Your phone lights up with a loud ping of a WhatsApp message. And a series of pings follow. You wake up from your slumber to see who’s messaged you so early in the morning and if it’s anything important. But no, it’s just a string of good morning messages from the various groups you are part of. Annoyed? You are just one among millions who suffer the wrath of the ‘good morning’ group messenger.

Be it family, college, friends, work or hobby groups – they are everywhere. Relentlessly and religiously, they spam our mornings with images, videos and greetings that make the morning anything but good. “There is no escape from them,” grieves student Siddharth Joshua. “The moment I leave a group I am added back and though I’ve muted them all, my notification bar still shows the unread messages piling up. It’s inevitably annoying and I’m left with no choice but to open the messages. I can’t even be rude to them and tell them to stop for fear of hurting their sentiments and invariably have to silently bear the brunt of their ‘good’ will messages.”

Amit Shekhar, an engineer by profession and a blogger at heart, had to resort to the extreme of quitting WhatsApp. He is not alone, he points out. “I read about a lot of people online who have quit the popular social media app. There are various reasons, including the relentless group notifications and the huge amount of bandwidth that goes into downloading forwarded images and videos, but the most important reason is, of course, meaningless groups and their unrelenting ‘good morning’ messages.”

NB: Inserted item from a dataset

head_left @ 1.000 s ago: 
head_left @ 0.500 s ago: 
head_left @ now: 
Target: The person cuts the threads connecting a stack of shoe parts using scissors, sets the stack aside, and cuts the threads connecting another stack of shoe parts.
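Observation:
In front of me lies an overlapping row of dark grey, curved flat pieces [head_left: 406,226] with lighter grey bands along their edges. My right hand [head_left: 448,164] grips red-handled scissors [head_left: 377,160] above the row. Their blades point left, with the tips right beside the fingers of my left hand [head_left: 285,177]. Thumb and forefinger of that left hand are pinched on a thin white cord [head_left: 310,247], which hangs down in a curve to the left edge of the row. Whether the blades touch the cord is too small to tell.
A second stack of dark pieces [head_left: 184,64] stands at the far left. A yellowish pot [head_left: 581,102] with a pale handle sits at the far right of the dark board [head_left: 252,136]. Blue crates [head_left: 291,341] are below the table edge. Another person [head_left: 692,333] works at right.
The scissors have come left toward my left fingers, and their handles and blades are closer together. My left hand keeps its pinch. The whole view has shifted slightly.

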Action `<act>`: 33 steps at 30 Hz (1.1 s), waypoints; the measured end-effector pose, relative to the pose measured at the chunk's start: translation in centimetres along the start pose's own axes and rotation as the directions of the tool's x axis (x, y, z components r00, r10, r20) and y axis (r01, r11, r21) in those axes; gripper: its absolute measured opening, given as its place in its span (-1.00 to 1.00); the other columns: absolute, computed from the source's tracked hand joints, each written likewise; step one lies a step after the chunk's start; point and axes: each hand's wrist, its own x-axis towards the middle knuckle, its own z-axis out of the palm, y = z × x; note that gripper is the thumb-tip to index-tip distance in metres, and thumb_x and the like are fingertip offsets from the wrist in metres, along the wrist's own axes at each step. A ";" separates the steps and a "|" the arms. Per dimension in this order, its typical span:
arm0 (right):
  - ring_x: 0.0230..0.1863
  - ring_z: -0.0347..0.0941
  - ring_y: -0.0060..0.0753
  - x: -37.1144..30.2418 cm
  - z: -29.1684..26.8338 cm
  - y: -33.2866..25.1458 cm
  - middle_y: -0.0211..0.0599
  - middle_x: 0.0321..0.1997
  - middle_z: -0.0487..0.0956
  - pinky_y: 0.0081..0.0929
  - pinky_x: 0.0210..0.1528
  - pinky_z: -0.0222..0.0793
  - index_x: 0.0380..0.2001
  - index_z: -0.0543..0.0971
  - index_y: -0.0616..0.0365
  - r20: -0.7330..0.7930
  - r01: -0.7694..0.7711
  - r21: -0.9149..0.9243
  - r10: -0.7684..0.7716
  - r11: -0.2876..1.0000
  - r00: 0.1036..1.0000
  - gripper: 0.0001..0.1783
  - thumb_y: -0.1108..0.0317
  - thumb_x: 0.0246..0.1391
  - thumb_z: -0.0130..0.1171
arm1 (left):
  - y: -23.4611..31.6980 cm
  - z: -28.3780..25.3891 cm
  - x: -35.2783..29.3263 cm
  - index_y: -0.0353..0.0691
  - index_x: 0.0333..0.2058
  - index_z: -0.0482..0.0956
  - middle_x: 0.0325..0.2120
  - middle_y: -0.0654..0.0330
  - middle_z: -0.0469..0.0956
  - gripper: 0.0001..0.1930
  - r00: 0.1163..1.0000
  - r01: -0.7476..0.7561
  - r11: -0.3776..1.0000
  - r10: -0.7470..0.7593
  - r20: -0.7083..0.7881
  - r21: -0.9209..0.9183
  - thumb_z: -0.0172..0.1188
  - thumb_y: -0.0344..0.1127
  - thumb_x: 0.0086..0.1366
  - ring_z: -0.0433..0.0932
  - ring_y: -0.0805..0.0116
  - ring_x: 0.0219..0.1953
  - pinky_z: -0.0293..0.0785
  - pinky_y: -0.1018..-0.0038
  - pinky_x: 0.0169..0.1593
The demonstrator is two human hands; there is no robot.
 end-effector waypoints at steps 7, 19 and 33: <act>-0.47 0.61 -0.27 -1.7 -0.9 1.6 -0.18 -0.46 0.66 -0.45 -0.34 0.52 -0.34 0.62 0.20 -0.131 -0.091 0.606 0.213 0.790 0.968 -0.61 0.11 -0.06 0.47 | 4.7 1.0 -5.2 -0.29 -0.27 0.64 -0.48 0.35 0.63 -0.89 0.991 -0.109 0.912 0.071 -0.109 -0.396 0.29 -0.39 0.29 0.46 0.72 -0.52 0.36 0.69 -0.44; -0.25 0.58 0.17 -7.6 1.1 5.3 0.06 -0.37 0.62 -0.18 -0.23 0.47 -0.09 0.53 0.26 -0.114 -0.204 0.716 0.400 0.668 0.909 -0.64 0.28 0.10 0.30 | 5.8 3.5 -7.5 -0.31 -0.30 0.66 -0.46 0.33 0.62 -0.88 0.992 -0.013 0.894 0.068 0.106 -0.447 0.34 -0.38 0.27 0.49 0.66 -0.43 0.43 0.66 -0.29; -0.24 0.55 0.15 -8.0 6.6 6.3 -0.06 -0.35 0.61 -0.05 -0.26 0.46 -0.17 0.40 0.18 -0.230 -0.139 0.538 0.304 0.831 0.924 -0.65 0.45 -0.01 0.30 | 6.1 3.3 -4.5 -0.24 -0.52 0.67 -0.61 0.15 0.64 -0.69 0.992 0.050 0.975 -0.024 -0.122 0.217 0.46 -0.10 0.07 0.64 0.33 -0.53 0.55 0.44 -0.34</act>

He contends that in the last few months that he has distanced himself from his smartphone, he realises just how much time the app used to take in his daily life. “There was one less distraction to worry about and the constant need to look at the phone every five minutes vanished. I make use of this free time to listen to some good music, watch my favourite movie in peace or read a book without disturbance.”

One of the reasons IT professional Nikita Jacob has deactivated automatic downloads on her phone is the people in her groups who wake up just to wish one another good morning. “Clearly they have no purpose in life other than annoying the hell out of me!” she laments. “Their one ‘good morning’ greeting is followed ritually by 20 other people responding back. They even annoy creatively with images and videos that wish good morning in so many terrible ways that the mornings have nothing good in them for me. I am sure half the money I spent in footing my huge mobile bills was because of internet charges for these nonsensical images and videos. I don’t even bother downloading them now.”

It doesn’t just stop with the ‘good morning’ messages, mourns Simeon D’Souza, a banker. “These people go on to share photos of what they have for breakfast, lunch and dinner, forward random viral chain messages, meaningless moral lessons and inspirational quotes. My cousins are the worst with their absolutely random selfies they religiously share almost every six hours to which the rest of the family in the group devotedly shower praises.” The worst is when they get into a random personal conversation with one person in the group, he adds. “Why can’t they just chat in private? And to top all this is that one drama queen in the group who has to exaggerate emotions for every message with a stream of emoticons.”

Naveen Thomas, an architecture student, contends that it isn’t all that bad. “At a time when people are becoming digital islands, WhatsApp groups help families and friends connect. Look at the bright side – at least there are people who wish you to have a good morning. If you can make it past the mindless spam, the app does help us socialise and stay in touch.”